*Instructions for the task:*
Your job is to transcribe the material exactly. Keep every line.

*Data provided:*

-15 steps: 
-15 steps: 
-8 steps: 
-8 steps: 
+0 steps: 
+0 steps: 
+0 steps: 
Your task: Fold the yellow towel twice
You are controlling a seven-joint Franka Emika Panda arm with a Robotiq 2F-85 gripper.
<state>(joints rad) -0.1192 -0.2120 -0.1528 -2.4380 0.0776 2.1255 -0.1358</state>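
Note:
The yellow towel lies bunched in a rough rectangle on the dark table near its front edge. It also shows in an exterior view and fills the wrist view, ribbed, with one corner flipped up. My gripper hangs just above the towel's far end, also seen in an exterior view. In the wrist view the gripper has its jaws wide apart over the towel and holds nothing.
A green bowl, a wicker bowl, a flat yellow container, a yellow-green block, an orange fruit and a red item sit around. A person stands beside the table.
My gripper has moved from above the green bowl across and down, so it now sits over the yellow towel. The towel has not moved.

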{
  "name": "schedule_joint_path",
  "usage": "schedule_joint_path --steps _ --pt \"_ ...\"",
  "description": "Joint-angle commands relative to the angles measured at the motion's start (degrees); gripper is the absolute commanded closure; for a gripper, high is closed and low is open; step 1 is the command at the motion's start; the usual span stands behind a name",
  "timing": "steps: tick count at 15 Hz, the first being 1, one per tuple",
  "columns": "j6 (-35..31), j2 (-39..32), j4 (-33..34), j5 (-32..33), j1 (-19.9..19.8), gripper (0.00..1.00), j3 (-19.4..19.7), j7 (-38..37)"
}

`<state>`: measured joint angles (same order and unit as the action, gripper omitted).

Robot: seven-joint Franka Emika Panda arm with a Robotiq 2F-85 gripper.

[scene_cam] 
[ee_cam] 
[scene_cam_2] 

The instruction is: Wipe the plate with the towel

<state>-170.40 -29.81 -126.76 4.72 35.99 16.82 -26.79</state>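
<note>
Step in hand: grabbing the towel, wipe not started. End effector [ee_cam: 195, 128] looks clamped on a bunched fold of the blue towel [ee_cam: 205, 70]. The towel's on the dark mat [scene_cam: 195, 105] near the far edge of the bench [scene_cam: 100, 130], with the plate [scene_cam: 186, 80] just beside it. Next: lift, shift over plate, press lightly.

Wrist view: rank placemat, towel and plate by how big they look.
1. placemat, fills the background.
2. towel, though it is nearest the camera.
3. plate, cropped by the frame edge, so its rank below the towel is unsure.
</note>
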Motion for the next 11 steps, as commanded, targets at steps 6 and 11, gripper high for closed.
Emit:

*Result of the exercise:*
-15 steps: 
-15 steps: 
-8 steps: 
-8 steps: 
+0 steps: 
+0 steps: 
+0 steps: 
Your task: Fold the yellow towel twice
You are controlling a seven-joint Franka Emika Panda arm with a Robotiq 2F-85 gripper.
<state>(joints rad) -0.1192 -0.2120 -0.1528 -2.4380 0.0776 2.1255 -0.1358</state>
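Note:
The yellow towel lies bunched in a rough rectangle on the dark table near its front edge. It also shows in an exterior view and fills the wrist view, ribbed, with one corner flipped up. My gripper hangs just above the towel's far end, also seen in an exterior view. In the wrist view the gripper has its jaws wide apart over the towel and holds nothing.
A green bowl, a wicker bowl, a flat yellow container, a yellow-green block, an orange fruit and a red item sit around. A person stands beside the table.
My gripper has moved from above the green bowl across and down, so it now sits over the yellow towel. The towel has not moved.
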
{
  "name": "schedule_joint_path",
  "usage": "schedule_joint_path --steps _ --pt \"_ ...\"",
  "description": "Joint-angle commands relative to the angles measured at the motion's start (degrees); gripper is the absolute commanded closure; for a gripper, high is closed and low is open; step 1 is the command at the motion's start; the usual span stands behind a name",
  "timing": "steps: tick count at 15 Hz, the first being 1, one per tuple",
  "columns": "j6 (-35..31), j2 (-39..32), j4 (-33..34), j5 (-32..33), j1 (-19.9..19.8), gripper (0.00..1.00), j3 (-19.4..19.7), j7 (-38..37)"
}

`<state>`: measured joint angles (same order and unit as the action, gripper omitted).

Robot: seven-joint Franka Emika Panda arm with a Robotiq 2F-85 gripper.

[scene_cam] 
[ee_cam] 
[scene_cam_2] 

The instruction is: Wipe the plate with the towel

<state>-170.40 -29.81 -126.76 4.72 35.99 16.82 -26.79</state>
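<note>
Step in hand: grabbing the towel, wipe not started. End effector [ee_cam: 195, 128] looks clamped on a bunched fold of the blue towel [ee_cam: 205, 70]. The towel's on the dark mat [scene_cam: 195, 105] near the far edge of the bench [scene_cam: 100, 130], with the plate [scene_cam: 186, 80] just beside it. Next: lift, shift over plate, press lightly.

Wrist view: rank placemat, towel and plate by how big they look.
1. placemat, fills the background.
2. towel, though it is nearest the camera.
3. plate, cropped by the frame edge, so its rank below the towel is unsure.
</note>
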Motion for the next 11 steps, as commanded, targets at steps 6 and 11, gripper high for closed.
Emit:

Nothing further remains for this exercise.